When Ken Behring purchased the 4,200 acres climbing up the southeast side of Mount Diablo in 1974, he proposed donating 100 acres to Mount Diablo State Park and developing the remainder into Blackhawk. With the intervention of Save Mount Diablo, the 100 acres was negotiated to 2,100 acres.
"We've preserved thousands of acres through developer dedications at no cost to the public, and thousands more through mitigation," Adams said. "Now we go all the way out to Byron and Livermore. Mount Diablo is the head of the Diablo Range but we don't want to get cut off at the Altamont Pass."
Save Mount Diablo announced Nov. 6 that it had secured the 1,080-acre Curry Canyon Ranch from the estate of Ettore and Geraldine Bertagnolli, after many years of effort. The purchase price is $7.2 million, and Save Mount Diablo has three years to raise the funds.
"The acquisition is the culmination of decades of effort, especially over the past five years, to secure the largest and most expensive property in our history," said Scott Hein, president of Save Mount Diablo, thanking "two angels" for agreeing to loan them the funds.
Save Mount Diablo also works to inform voters about political issues, such as San Ramon's Measure W in 2010, when developers tried to break voter-approved urban growth boundaries and build on more than 1,600 acres of the Tassajara Valley.
And the organization helps people get to know the mountain. It publishes a comprehensive trails map and offers guided hikes. Every April it hosts Four Days Diablo, leading 20 outdoor enthusiasts on hikes across the mountain, a total of 30 miles, from Wednesday to Sunday.
"In the spring, the wildflowers are incredible, and the creeks are running," said Adams, who leads the hikes. "We go down canyons, up boulder-strewn ridges. We only cross two paved roads the entire time, and both of them barely qualify as roads."

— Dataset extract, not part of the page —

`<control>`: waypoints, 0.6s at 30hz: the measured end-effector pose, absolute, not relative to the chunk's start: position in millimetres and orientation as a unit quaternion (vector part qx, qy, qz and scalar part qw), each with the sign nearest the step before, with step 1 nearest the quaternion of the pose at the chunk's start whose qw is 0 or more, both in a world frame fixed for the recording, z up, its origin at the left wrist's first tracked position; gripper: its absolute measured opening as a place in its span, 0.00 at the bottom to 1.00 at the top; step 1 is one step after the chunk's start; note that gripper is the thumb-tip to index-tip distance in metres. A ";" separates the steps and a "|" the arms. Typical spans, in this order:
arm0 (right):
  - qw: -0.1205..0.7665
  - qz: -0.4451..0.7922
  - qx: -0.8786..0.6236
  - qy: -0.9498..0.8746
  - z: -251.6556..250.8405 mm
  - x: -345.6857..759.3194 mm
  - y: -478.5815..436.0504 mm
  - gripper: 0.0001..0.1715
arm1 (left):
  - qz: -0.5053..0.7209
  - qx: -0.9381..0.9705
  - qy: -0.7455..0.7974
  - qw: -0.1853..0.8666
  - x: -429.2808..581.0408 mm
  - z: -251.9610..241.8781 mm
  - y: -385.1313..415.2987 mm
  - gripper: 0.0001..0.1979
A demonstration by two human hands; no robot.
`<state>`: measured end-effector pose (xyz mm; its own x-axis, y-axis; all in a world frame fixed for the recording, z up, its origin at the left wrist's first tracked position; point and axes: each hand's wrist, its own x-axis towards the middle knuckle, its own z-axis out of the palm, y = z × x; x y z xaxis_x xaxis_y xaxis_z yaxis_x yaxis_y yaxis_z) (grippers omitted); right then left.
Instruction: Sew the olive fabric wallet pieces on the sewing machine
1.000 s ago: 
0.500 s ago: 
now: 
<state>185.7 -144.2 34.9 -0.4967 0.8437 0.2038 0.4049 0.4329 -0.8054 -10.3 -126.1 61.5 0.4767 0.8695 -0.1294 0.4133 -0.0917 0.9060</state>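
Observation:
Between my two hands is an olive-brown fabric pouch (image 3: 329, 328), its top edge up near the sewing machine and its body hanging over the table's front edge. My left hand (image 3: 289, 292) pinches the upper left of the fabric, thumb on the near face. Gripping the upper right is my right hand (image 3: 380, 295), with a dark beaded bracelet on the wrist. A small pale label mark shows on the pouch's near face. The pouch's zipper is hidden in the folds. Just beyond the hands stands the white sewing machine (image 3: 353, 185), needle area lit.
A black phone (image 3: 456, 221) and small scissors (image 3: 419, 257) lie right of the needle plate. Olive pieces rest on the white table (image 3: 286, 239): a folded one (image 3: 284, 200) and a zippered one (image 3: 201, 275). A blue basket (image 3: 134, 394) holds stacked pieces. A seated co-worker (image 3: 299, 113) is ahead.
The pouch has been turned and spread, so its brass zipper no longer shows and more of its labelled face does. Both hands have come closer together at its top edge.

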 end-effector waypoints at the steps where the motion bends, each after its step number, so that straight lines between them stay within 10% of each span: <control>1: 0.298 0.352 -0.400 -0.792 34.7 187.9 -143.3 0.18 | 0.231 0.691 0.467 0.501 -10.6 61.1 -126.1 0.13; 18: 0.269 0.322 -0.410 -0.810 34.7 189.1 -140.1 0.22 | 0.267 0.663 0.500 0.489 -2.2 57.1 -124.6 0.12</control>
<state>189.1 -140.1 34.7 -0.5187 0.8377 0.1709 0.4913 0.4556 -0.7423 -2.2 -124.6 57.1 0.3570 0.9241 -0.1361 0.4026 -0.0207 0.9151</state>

After gourmet dinners under the stars, experts speak on the geology and history of the land traversed that day.
Members of Save Mount Diablo are hikers, bikers, equestrians and bird watchers as well as people who just love to look at the mountain. No matter where we live in the Tri-Valley, we know we are home when we glimpse the familiar contours of Mount Diablo, unfettered by development, thanks to Save Mount Diablo.
For more information, visit www.savemountdiablo.org or call 947-3535.

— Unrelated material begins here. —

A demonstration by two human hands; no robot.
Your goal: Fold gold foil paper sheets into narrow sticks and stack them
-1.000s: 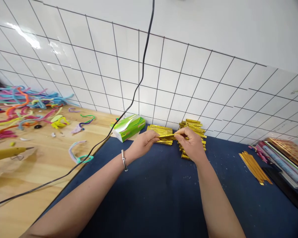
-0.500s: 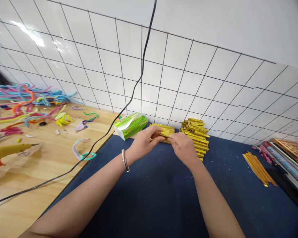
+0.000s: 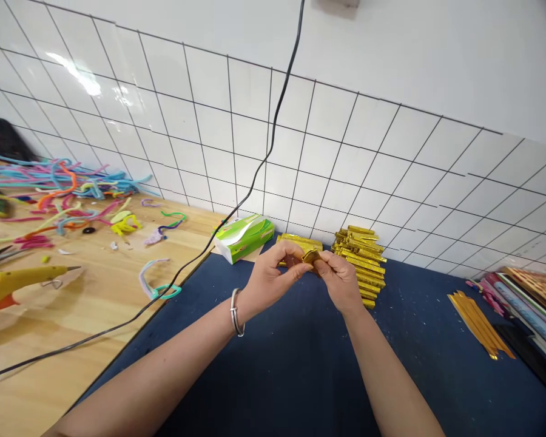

* Mary Bowerman, co-founder of Save Mount Diablo, was assigned Mount Diablo for her botany thesis at UC Berkeley in 1930. She began hiking the mountain, photographing and cataloguing; her resulting study, "The Flowering Plants and Ferns of Mount Diablo, California," is still the definitive work.
* Mount Diablo provides habitat for more than 100 species of animals and 650 species of plants; 12 species of endangered animals and plants have been identified.
* At sundown every Dec. 7, the Sons and Daughters of Pearl Harbor Survivors gather to light the beacon at the top of Mount Diablo to remember the 1941 attack. The beacon only shines this one night of the year.
* Diablo's parks have more robust wildlife populations now than they did in 1971, mostly due to resource management.
* Save Mount Diablo has more than 8,000 members and supporters. Many volunteer opportunities are available.